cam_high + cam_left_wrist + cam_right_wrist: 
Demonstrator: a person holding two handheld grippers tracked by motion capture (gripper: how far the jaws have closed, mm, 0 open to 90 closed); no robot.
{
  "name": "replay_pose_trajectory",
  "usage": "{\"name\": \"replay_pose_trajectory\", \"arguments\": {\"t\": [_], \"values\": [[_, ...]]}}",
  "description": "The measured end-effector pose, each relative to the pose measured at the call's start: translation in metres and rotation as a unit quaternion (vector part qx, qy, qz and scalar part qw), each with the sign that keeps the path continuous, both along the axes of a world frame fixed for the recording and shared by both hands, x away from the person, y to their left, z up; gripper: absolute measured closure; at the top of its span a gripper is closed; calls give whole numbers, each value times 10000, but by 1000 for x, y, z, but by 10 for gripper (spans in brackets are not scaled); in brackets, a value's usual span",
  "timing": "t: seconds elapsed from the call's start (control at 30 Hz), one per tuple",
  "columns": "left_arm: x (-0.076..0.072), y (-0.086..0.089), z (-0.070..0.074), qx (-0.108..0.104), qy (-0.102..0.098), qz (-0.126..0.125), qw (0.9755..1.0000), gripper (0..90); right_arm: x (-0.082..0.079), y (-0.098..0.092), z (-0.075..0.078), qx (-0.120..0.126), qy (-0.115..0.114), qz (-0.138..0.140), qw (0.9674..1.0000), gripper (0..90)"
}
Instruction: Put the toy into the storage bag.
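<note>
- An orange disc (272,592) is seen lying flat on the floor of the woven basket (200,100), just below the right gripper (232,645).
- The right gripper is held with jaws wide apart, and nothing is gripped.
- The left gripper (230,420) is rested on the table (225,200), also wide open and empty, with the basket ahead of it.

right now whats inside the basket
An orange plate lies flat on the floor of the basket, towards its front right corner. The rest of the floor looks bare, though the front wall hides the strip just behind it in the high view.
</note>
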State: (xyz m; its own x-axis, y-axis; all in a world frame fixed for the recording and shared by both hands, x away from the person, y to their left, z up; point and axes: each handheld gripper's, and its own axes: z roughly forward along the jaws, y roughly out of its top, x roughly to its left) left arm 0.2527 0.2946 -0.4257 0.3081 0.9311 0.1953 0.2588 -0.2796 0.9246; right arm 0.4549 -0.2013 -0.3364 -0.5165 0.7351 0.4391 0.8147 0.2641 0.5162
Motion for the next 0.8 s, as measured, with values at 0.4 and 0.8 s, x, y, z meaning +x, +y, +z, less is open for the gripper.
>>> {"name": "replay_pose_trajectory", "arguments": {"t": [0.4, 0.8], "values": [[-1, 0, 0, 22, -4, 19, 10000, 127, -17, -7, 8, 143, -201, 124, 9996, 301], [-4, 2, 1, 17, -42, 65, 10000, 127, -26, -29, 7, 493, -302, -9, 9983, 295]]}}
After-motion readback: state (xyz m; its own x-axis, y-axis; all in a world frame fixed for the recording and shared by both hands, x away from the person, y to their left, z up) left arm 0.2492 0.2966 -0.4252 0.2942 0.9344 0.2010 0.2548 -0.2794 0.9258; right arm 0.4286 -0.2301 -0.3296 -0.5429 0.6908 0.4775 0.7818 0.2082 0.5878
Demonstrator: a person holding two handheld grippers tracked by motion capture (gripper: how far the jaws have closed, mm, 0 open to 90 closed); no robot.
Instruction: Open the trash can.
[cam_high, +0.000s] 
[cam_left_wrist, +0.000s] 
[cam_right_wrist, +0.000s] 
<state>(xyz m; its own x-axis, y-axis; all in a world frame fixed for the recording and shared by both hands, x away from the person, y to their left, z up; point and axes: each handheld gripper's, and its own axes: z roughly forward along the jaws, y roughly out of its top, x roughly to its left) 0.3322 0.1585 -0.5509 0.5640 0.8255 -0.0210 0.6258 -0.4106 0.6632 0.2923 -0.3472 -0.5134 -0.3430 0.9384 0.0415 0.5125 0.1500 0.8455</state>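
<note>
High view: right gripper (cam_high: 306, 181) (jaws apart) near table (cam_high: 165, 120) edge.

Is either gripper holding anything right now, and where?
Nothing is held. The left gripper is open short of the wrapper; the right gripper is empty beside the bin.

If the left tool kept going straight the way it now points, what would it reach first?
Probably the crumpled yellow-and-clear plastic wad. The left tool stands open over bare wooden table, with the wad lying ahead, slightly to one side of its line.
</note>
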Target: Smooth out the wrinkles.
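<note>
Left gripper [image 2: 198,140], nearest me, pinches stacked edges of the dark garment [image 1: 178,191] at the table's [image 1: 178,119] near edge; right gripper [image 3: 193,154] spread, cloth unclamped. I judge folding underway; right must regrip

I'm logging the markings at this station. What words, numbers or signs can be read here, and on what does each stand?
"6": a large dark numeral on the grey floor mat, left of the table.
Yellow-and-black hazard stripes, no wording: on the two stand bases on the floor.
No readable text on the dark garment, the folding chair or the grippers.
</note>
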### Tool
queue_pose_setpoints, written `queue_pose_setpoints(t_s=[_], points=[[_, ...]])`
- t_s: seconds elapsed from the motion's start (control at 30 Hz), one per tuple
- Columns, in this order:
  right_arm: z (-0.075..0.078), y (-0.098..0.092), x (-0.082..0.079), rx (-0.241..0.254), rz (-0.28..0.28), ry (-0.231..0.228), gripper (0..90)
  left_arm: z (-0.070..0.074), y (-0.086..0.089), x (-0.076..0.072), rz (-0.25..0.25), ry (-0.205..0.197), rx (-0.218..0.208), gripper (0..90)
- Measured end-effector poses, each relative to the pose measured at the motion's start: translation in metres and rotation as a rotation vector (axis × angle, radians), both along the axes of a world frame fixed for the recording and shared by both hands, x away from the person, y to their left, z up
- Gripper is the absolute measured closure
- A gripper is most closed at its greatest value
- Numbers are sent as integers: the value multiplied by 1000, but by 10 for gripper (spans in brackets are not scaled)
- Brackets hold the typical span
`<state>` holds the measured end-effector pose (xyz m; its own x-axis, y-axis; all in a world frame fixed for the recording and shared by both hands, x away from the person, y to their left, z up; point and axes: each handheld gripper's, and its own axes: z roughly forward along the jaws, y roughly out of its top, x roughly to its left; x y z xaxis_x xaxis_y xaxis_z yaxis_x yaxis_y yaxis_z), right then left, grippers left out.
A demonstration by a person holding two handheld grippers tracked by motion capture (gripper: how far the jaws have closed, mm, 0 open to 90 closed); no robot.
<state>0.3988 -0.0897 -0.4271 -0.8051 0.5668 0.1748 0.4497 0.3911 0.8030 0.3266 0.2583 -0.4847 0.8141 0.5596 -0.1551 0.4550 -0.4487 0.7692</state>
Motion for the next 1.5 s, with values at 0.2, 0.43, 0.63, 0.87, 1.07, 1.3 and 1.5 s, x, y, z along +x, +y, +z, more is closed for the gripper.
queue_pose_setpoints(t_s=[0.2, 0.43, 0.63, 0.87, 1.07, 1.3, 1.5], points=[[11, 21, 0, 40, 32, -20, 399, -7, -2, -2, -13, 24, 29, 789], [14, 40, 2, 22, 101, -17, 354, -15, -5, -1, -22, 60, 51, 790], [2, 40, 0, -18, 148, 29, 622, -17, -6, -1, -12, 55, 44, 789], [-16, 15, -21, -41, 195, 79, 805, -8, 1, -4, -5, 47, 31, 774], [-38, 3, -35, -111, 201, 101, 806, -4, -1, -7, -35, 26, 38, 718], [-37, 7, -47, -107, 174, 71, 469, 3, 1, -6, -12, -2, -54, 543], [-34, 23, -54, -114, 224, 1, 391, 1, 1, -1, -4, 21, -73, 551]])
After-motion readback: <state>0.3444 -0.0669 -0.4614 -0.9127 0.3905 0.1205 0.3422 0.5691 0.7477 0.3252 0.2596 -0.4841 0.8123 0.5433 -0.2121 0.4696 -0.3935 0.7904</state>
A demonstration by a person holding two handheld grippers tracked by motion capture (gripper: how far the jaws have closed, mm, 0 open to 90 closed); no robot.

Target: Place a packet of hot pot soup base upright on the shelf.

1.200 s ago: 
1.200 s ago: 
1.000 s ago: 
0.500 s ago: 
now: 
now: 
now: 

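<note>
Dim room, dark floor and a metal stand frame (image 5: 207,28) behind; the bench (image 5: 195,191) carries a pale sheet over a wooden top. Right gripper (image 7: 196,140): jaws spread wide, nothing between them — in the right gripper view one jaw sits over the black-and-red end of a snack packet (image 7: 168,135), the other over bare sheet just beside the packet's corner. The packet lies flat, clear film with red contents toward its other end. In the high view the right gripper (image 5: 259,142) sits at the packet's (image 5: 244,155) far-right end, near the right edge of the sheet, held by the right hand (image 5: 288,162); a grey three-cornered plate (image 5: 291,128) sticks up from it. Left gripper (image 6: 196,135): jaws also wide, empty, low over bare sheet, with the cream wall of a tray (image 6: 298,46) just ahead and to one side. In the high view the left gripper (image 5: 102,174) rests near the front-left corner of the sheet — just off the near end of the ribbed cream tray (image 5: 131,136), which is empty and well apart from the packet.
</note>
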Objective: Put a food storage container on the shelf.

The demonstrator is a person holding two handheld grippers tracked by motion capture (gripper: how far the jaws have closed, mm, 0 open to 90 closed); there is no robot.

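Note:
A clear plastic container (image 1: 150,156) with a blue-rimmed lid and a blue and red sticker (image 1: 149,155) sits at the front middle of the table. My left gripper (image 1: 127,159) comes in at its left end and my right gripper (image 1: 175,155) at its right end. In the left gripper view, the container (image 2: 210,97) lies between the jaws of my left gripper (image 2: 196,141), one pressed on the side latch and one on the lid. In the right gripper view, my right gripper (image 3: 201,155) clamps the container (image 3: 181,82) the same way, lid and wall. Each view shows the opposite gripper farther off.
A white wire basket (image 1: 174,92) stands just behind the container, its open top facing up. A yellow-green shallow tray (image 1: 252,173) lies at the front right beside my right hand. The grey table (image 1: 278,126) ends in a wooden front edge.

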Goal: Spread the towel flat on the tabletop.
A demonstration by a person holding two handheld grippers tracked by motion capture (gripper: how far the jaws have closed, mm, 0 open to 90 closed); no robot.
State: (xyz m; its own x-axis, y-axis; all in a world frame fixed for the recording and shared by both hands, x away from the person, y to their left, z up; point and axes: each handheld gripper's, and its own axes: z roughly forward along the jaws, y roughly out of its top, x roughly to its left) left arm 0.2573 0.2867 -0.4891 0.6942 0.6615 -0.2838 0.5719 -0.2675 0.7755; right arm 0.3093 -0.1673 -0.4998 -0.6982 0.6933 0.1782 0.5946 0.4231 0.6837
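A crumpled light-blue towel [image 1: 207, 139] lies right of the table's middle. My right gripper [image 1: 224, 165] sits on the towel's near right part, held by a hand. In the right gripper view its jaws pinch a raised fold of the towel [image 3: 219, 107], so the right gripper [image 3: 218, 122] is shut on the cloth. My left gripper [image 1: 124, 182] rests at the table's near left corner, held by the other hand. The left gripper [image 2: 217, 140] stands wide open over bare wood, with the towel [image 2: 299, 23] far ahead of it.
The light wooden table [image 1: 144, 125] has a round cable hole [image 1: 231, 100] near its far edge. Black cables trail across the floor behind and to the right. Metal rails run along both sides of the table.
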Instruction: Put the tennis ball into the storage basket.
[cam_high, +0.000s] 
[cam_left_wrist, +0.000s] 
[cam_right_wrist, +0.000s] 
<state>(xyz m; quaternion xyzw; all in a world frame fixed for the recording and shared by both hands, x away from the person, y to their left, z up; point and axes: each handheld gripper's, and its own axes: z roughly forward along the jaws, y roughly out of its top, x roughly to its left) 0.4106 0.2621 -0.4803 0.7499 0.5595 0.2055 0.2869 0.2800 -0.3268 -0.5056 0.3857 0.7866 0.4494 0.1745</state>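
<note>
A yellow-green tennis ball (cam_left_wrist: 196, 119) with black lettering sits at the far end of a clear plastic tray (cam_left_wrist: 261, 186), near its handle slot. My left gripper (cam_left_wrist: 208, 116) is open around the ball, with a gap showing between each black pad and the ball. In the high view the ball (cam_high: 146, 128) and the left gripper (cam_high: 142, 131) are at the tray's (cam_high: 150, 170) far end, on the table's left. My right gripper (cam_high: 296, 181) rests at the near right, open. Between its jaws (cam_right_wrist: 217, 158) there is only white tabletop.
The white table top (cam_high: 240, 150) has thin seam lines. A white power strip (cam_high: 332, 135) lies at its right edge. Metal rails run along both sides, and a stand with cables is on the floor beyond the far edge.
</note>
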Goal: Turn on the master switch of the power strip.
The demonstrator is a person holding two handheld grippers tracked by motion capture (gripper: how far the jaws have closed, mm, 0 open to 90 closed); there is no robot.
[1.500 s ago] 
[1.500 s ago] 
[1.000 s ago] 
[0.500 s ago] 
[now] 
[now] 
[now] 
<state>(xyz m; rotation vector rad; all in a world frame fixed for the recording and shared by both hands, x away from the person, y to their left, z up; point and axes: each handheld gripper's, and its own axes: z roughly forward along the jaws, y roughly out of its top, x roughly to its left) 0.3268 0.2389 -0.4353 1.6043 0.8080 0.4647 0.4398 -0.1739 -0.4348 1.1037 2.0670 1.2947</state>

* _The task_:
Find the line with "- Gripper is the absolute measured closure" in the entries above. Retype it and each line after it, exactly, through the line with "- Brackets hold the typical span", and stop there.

* _Answer_:
- Gripper is the absolute measured closure
- A gripper is most closed at its greatest value
- Numbers are sent as integers: the value multiplied by 1000, but by 10 for gripper (spans in brackets are not scaled)
- Brackets hold the typical span

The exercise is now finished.